* [ASSIGNED TASK]: The entries that follow must be given again exactly, with no pictures kept.

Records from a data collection
- - - - - - -

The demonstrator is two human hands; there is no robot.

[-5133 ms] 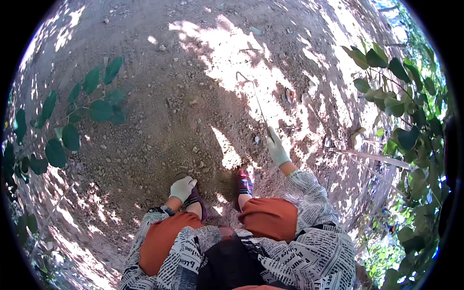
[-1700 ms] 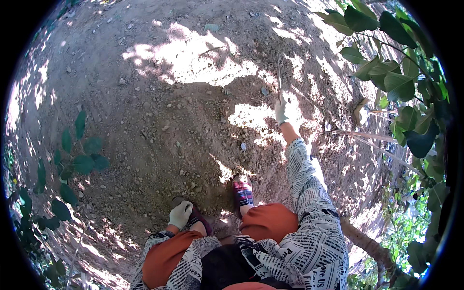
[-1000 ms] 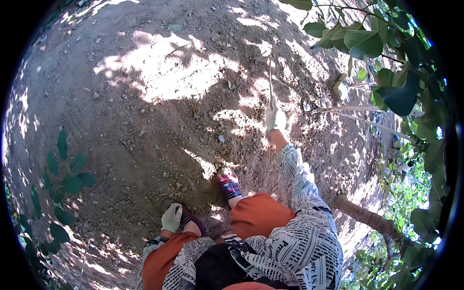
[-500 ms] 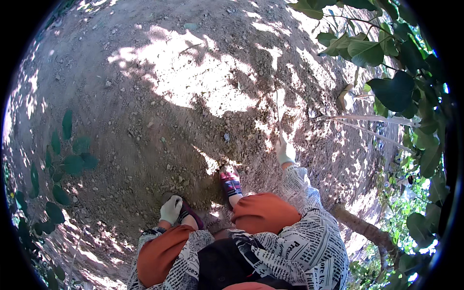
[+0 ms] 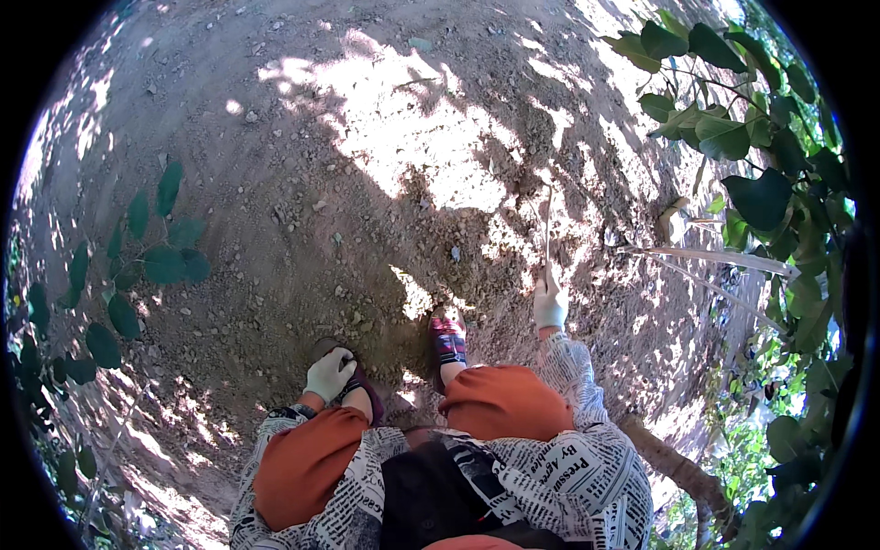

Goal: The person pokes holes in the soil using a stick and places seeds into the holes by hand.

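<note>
I am crouched over bare dirt, my orange-clad knees at the bottom of the view. My right hand [image 5: 550, 302], in a white glove, is closed around a thin long-handled tool [image 5: 546, 229] whose shaft runs up from the fist to the sunlit soil ahead. My left hand [image 5: 328, 374], also gloved, rests loosely curled by my left shoe [image 5: 359, 390] and holds nothing that I can see. My right shoe [image 5: 448, 342], red and dark, stands just left of the right hand.
Dry stony ground [image 5: 302, 211] with patches of sunlight fills the view. Leafy branches [image 5: 742, 156] hang at the right, a leafy twig [image 5: 137, 266] at the left. A pale stick [image 5: 715, 261] and a thick root or trunk [image 5: 678, 467] lie at the right.
My right hand drew the tool back toward my right foot after reaching far forward. The left hand stayed by the left shoe. The view shifted slightly.
</note>
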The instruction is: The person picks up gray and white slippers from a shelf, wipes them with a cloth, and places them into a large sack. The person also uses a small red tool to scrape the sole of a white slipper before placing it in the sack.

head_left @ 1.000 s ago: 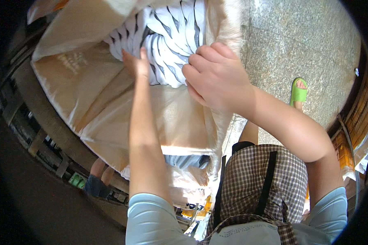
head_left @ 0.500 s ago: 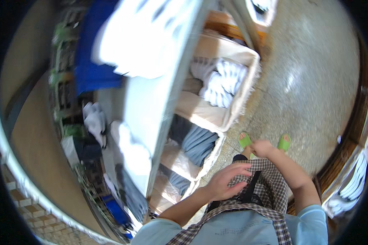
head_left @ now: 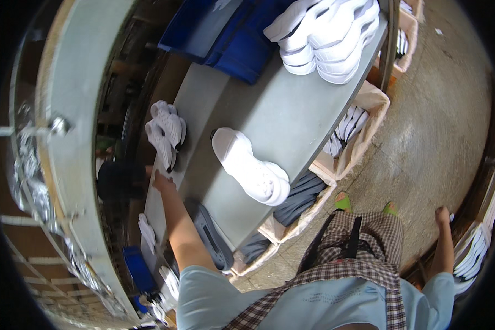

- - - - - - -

* [RESULT]:
The demonstrator is two human hands; there is no robot.

[-5133 ms] 
[-1700 ms] 
[-1000 ms] 
[-500 ms] 
[+0 ms] 

Goal: The person pokes holes in the soil using a stick and places seeds into the holes by hand.

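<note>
I am crouched over bare dirt, my orange-clad knees at the bottom of the view. My right hand [image 5: 550, 302], in a white glove, is closed around a thin long-handled tool [image 5: 546, 229] whose shaft runs up from the fist to the sunlit soil ahead. My left hand [image 5: 328, 374], also gloved, rests loosely curled by my left shoe [image 5: 359, 390] and holds nothing that I can see. My right shoe [image 5: 448, 342], red and dark, stands just left of the right hand.
Dry stony ground [image 5: 302, 211] with patches of sunlight fills the view. Leafy branches [image 5: 742, 156] hang at the right, a leafy twig [image 5: 137, 266] at the left. A pale stick [image 5: 715, 261] and a thick root or trunk [image 5: 678, 467] lie at the right.
My right hand drew the tool back toward my right foot after reaching far forward. The left hand stayed by the left shoe. The view shifted slightly.
</note>
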The instruction is: The person picks up gray and white slippers from a shelf, wipes them with a cloth, and places them into a large sack. The person also uses a small red tool to scrape the sole of a white slipper before placing it in the sack.

head_left @ 1.000 s ago: 
head_left @ 0.500 s ago: 
head_left @ now: 

No further output remains for this exercise.